Beneath this line is the data. Output exactly the lines from the line with "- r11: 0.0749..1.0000" to the line with "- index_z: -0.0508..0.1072", both ends included, and nothing more.

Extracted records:
=== Section Start ===

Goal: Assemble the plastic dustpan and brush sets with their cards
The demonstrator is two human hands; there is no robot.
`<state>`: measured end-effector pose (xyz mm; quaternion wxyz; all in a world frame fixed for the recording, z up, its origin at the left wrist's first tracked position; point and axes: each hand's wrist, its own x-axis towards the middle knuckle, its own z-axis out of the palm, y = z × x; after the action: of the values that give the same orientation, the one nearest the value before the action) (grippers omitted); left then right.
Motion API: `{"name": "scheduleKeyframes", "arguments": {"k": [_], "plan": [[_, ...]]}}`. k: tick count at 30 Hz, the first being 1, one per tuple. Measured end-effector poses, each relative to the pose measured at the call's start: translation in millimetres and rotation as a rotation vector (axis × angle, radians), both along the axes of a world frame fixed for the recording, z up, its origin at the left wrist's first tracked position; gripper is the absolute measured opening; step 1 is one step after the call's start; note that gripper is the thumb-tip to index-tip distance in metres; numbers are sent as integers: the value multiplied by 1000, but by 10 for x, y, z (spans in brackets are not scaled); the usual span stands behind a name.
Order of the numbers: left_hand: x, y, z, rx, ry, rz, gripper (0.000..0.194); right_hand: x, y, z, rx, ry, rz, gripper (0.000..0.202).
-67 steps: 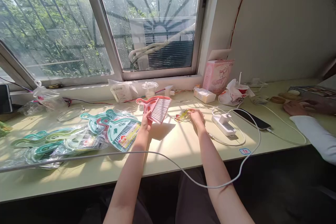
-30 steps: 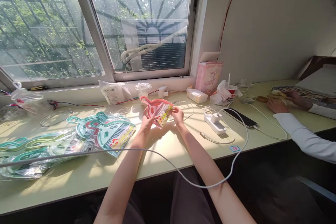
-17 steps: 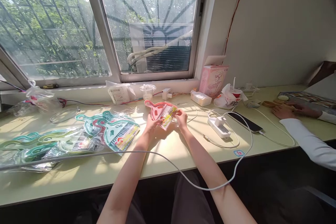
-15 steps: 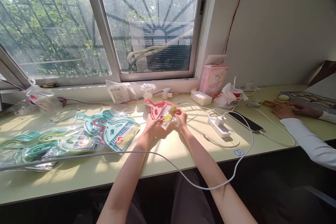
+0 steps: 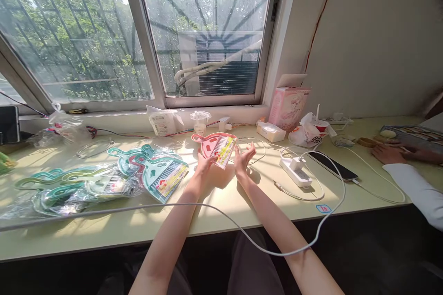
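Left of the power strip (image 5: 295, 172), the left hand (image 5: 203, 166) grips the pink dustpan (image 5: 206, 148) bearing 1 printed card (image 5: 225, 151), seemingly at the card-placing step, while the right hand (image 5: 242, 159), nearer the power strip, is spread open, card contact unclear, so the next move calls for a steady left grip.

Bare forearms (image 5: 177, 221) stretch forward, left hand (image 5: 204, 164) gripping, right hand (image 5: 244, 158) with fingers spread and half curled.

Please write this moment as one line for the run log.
left hand: holds pink dustpan, printed card across it | right hand: open beside the card, contact unclear | nearby: teal dustpans, power strip, phone
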<state>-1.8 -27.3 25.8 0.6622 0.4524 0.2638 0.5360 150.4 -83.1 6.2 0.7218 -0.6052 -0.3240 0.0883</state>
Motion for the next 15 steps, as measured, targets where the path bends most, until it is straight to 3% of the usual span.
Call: {"name": "scheduleKeyframes", "arguments": {"k": [3,5,10,15], "plan": [[-24,-10,35,71,-52,-74,72,-100,74,-27,-27,308,250,67],[-39,-20,42,61,-40,-108,68,-128,118,-26,-38,356,409,55],[-6,-37,39,1,-28,-120,66,-46,130,-29,-25,369,431,52],[22,5,6,72,5,-109,67,-14,71,-39,-54,440,445,54]]}}
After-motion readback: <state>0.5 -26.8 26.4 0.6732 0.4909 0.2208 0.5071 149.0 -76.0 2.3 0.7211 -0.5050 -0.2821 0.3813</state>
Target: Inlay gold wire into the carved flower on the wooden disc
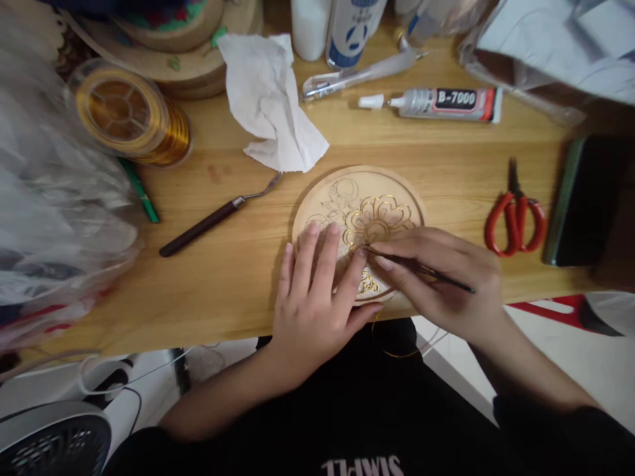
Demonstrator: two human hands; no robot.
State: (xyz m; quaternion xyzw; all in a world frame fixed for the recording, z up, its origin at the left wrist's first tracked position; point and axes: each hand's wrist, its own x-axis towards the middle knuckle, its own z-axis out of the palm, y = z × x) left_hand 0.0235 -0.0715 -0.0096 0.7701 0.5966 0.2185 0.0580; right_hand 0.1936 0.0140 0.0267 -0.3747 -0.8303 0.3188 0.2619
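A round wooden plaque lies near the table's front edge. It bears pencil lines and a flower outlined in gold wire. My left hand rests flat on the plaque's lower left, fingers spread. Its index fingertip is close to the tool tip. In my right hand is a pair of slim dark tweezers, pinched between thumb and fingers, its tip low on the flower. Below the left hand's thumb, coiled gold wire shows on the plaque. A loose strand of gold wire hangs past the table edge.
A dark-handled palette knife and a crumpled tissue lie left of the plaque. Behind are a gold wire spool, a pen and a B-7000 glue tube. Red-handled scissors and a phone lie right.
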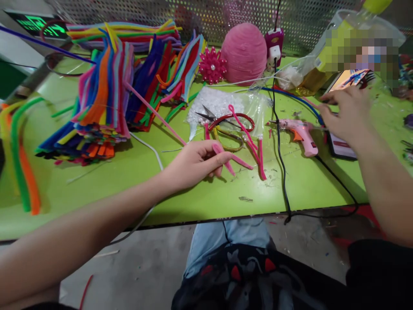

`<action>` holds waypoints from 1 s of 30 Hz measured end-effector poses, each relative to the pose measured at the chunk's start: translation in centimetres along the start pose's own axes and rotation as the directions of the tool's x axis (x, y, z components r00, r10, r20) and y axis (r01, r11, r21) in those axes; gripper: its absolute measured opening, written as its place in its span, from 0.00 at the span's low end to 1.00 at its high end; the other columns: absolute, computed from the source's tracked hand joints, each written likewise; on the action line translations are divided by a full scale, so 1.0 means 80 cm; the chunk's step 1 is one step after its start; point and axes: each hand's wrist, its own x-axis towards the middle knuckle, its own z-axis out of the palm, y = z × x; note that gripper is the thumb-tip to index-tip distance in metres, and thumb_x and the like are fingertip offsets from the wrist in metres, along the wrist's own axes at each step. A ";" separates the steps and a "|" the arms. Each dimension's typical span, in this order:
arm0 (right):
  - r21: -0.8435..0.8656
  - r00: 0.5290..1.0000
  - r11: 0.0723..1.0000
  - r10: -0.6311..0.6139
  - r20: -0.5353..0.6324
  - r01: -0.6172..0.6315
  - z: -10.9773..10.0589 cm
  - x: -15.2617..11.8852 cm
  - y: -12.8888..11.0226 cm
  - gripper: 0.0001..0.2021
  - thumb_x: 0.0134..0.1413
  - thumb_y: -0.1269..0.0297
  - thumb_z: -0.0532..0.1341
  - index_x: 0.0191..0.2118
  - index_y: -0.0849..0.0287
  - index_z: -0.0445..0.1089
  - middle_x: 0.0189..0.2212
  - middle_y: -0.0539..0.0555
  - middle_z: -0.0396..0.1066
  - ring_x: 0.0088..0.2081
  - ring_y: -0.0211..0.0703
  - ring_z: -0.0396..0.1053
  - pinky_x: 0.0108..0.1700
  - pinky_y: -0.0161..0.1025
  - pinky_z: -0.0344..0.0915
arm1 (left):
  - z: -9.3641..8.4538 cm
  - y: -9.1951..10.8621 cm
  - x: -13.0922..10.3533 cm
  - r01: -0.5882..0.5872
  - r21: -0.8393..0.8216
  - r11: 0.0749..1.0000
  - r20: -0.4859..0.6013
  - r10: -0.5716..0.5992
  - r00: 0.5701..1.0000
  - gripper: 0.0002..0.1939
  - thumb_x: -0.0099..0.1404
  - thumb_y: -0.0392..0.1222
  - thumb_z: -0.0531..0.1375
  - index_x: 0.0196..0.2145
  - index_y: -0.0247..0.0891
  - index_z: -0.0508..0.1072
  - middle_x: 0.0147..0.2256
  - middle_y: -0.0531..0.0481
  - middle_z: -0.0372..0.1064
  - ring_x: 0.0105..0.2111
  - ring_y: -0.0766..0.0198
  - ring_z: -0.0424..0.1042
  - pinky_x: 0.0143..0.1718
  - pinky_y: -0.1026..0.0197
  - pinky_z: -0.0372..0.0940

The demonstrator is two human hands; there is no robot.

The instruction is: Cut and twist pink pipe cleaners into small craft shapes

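Observation:
My left hand [204,161] pinches a bent pink pipe cleaner [227,162] above the front of the green table. My right hand [346,110] reaches over a phone [342,146] at the right, its fingers apart near a blue pipe cleaner [306,103]; nothing shows between them. Between my hands lie folded pink pipe cleaners [254,150], scissors [214,118] with red handles and a bag of clear beads [222,103]. A pink glue gun [301,134] rests just left of my right hand.
Bundles of coloured pipe cleaners [97,94] fill the left side. A pink ball [244,54] and a pink beaded flower [213,65] stand at the back. A black cable [280,159] runs down across the green table [206,202].

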 end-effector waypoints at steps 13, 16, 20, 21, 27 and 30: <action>0.935 0.733 0.351 -0.649 0.206 0.049 -0.051 -0.105 -0.236 0.10 0.63 0.61 0.65 0.32 0.60 0.72 0.27 0.49 0.74 0.28 0.35 0.67 0.31 0.36 0.60 | 0.002 -0.007 0.003 -0.204 0.159 0.966 -0.117 0.223 0.968 0.27 0.78 0.59 0.54 0.26 0.38 0.67 0.20 0.53 0.68 0.20 0.70 0.67 0.23 0.69 0.61; 0.933 0.813 0.354 -0.561 0.157 0.065 -0.037 -0.106 -0.243 0.09 0.63 0.62 0.64 0.32 0.59 0.70 0.26 0.48 0.71 0.28 0.34 0.66 0.32 0.37 0.59 | 0.001 -0.013 0.005 -0.222 0.112 0.969 -0.143 0.236 0.961 0.28 0.77 0.62 0.53 0.28 0.38 0.67 0.23 0.52 0.70 0.23 0.68 0.71 0.26 0.66 0.66; 0.923 0.867 0.358 -0.494 0.060 0.140 -0.026 -0.107 -0.238 0.06 0.60 0.65 0.65 0.37 0.58 0.67 0.28 0.48 0.72 0.29 0.36 0.67 0.33 0.37 0.60 | -0.002 -0.018 0.008 -0.194 -0.018 0.981 -0.086 0.191 0.978 0.25 0.76 0.62 0.56 0.32 0.38 0.68 0.25 0.52 0.72 0.26 0.65 0.74 0.30 0.64 0.71; 0.915 0.870 0.367 -0.491 0.036 0.169 -0.025 -0.107 -0.236 0.06 0.61 0.65 0.65 0.38 0.58 0.67 0.28 0.48 0.72 0.29 0.36 0.67 0.33 0.37 0.60 | -0.002 -0.017 0.008 -0.186 -0.029 0.982 -0.067 0.183 0.981 0.23 0.76 0.61 0.57 0.33 0.38 0.68 0.25 0.51 0.73 0.26 0.65 0.75 0.31 0.64 0.71; 0.826 0.869 0.435 -0.479 -0.124 0.358 -0.021 -0.104 -0.230 0.06 0.62 0.67 0.65 0.36 0.58 0.67 0.29 0.49 0.71 0.28 0.35 0.64 0.35 0.38 0.59 | -0.003 -0.015 0.011 -0.193 -0.050 0.980 -0.100 0.187 0.977 0.20 0.72 0.55 0.65 0.32 0.35 0.74 0.26 0.53 0.70 0.26 0.71 0.71 0.30 0.68 0.71; 0.868 0.898 0.418 -0.434 -0.069 0.269 -0.017 -0.101 -0.230 0.08 0.63 0.64 0.67 0.36 0.57 0.67 0.30 0.50 0.72 0.27 0.34 0.64 0.33 0.38 0.60 | -0.003 -0.015 0.014 -0.127 -0.137 0.982 -0.177 0.102 0.979 0.17 0.71 0.50 0.66 0.30 0.34 0.75 0.26 0.54 0.67 0.24 0.71 0.71 0.27 0.68 0.73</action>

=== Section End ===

● RESPONSE AREA
  - r11: 0.0749..1.0000
  - r20: -0.4859..0.6013
  - r10: -0.5716..0.5992
  - r00: 0.5701..1.0000
  - gripper: 0.0002..0.1939
  - thumb_x: -0.0099..0.1404
  - thumb_y: -0.0392..0.1222
  - thumb_z: -0.0531..0.1375
  - index_x: 0.0196..0.2145
  - index_y: -0.0247..0.0891
  - index_z: -0.0508..0.1072

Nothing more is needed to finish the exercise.